* [REQUIRED ACTION] Your job is to transcribe the material exactly. Keep every line.
*** Block opens ***
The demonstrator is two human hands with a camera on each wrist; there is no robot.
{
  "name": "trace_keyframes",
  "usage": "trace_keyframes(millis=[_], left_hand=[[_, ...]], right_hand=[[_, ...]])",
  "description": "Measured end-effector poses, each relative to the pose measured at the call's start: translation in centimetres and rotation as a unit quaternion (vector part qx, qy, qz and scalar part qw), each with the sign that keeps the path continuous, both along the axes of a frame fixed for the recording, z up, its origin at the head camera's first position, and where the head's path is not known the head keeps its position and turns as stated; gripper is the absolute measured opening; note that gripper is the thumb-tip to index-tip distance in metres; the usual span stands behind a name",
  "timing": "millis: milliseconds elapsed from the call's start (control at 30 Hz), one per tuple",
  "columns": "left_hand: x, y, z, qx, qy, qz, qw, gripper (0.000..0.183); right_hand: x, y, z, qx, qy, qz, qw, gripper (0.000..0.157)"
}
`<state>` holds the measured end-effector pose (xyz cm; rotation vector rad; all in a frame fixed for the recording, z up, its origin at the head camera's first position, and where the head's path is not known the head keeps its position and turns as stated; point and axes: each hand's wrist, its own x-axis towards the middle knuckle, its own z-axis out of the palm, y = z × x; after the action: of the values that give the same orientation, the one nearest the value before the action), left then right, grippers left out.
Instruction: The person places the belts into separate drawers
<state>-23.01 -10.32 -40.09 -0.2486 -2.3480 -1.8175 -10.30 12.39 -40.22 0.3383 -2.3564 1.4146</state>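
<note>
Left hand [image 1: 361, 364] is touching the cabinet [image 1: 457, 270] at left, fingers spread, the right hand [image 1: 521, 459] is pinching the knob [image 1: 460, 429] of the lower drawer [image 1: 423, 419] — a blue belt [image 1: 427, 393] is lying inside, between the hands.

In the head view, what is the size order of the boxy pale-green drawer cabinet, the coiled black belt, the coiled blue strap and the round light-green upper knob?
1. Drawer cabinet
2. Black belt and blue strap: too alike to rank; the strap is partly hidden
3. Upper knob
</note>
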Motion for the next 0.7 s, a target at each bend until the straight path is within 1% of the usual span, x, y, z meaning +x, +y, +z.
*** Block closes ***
* [RESPONSE TO THE EXERCISE]
The demonstrator is two human hands with a camera on each wrist; there is no robot.
{
  "name": "trace_keyframes",
  "usage": "trace_keyframes(millis=[_], left_hand=[[_, ...]], right_hand=[[_, ...]])",
  "description": "Measured end-effector poses, each relative to the pose measured at the call's start: translation in centimetres and rotation as a unit quaternion (vector part qx, qy, qz and scalar part qw), each with the sign that keeps the path continuous, both along the axes of a frame fixed for the recording, z up, its origin at the head camera's first position, and where the head's path is not known the head keeps its position and turns as stated; gripper is the absolute measured opening; note that gripper is the thumb-tip to index-tip distance in metres; the usual span stands behind a name",
  "timing": "millis: milliseconds elapsed from the call's start (control at 30 Hz), one per tuple",
  "columns": "left_hand: x, y, z, qx, qy, qz, qw, gripper (0.000..0.183); right_hand: x, y, z, qx, qy, qz, qw, gripper (0.000..0.157)"
}
`<state>` holds the measured end-effector pose (xyz cm; rotation vector rad; all in a frame fixed for the recording, z up, its origin at the head camera's first position, and where the head's path is not known the head keeps its position and turns as stated; point and axes: each hand's wrist, its own x-axis towards the middle knuckle, its own z-axis out of the palm, y = z × x; after the action: of the values that give the same orientation, the one nearest the value before the action), left then right, grippers left out.
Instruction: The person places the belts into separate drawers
<state>-23.01 -10.32 -40.09 -0.2486 -2.3480 -1.8175 -10.30 12.39 -40.22 0.3383 -2.3564 1.4146</state>
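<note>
Left hand [image 1: 361, 364] is touching the cabinet [image 1: 457, 270] at left, fingers spread, the right hand [image 1: 521, 459] is pinching the knob [image 1: 460, 429] of the lower drawer [image 1: 423, 419] — a blue belt [image 1: 427, 393] is lying inside, between the hands.

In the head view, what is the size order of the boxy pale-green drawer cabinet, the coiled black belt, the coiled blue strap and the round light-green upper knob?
1. Drawer cabinet
2. Black belt and blue strap: too alike to rank; the strap is partly hidden
3. Upper knob
</note>
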Motion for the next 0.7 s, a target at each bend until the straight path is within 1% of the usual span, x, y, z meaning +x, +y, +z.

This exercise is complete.